What to work on:
The output is the lines below from the one with "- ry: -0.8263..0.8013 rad" through the one with "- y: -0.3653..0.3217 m", both included, printed exactly and with no other line.

•••••

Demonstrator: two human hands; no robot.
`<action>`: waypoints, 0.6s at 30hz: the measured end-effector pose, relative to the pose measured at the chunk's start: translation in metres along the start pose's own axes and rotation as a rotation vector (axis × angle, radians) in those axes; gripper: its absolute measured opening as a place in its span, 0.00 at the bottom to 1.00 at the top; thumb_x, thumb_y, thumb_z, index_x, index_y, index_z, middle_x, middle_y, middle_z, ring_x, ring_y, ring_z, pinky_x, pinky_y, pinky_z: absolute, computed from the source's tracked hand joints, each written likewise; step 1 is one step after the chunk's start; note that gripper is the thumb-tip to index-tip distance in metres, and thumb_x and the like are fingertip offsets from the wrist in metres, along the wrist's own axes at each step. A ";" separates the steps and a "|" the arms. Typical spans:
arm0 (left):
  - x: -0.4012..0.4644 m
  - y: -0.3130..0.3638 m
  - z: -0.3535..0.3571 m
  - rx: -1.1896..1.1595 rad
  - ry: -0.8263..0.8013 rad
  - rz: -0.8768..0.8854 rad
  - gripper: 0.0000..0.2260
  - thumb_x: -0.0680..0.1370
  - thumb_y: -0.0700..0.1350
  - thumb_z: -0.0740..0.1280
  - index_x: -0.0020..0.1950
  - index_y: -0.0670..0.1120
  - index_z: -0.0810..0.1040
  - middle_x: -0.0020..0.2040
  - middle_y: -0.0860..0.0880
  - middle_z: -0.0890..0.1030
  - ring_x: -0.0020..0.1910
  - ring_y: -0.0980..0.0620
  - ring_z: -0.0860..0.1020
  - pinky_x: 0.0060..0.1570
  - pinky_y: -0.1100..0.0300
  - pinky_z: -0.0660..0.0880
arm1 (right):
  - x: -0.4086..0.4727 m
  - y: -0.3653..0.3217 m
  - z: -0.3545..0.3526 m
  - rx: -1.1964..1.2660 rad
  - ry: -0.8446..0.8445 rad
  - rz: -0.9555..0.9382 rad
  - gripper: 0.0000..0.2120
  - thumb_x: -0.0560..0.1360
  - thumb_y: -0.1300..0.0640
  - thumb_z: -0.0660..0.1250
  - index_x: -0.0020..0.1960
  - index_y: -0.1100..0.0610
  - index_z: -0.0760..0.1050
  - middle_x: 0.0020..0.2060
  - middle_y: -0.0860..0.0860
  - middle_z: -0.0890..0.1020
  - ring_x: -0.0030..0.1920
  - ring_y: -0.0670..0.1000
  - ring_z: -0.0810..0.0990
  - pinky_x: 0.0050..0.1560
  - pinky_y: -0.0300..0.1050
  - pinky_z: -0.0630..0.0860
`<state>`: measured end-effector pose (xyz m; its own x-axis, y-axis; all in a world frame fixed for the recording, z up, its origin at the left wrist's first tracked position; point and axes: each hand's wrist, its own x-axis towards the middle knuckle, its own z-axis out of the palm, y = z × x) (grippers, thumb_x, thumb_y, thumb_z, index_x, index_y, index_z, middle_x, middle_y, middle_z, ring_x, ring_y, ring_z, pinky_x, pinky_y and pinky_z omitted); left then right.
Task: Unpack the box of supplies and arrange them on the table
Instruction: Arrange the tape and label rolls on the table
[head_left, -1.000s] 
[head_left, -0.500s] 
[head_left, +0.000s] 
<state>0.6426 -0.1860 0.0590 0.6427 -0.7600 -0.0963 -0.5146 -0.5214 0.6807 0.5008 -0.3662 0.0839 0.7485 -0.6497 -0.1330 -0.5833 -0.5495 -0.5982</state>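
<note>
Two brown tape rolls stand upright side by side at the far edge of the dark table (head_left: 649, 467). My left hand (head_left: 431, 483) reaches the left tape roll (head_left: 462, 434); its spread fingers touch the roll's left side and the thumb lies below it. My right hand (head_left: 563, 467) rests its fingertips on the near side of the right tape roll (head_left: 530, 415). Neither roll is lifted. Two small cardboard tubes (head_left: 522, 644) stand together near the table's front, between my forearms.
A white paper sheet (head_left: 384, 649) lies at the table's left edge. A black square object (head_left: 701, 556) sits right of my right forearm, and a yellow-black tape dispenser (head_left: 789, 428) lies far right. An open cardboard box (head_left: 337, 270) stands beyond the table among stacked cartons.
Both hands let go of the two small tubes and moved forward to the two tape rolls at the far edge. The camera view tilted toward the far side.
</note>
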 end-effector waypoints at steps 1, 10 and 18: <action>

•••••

Response:
  - ry: -0.8263..0.8013 rad
  - rz: -0.8768..0.8854 rad
  - gripper: 0.0000..0.2260
  - thumb_x: -0.0680..0.1370
  - thumb_y: -0.0700..0.1350
  - thumb_z: -0.0740..0.1280
  - index_x: -0.0020..0.1950
  - index_y: -0.0670..0.1120
  - index_z: -0.0810..0.1040
  - middle_x: -0.0020..0.2040
  - middle_y: -0.0860..0.0880
  - middle_z: -0.0890..0.1030
  - ring_x: -0.0020..0.1910
  - ring_y: -0.0980..0.0620
  - ring_z: -0.0860..0.1020
  - pinky_x: 0.0060..0.1570
  - pinky_y: -0.1100..0.0300
  - pinky_z: -0.0660..0.0880
arm1 (right):
  - x: -0.4086..0.4727 m
  - y: -0.3653..0.3217 m

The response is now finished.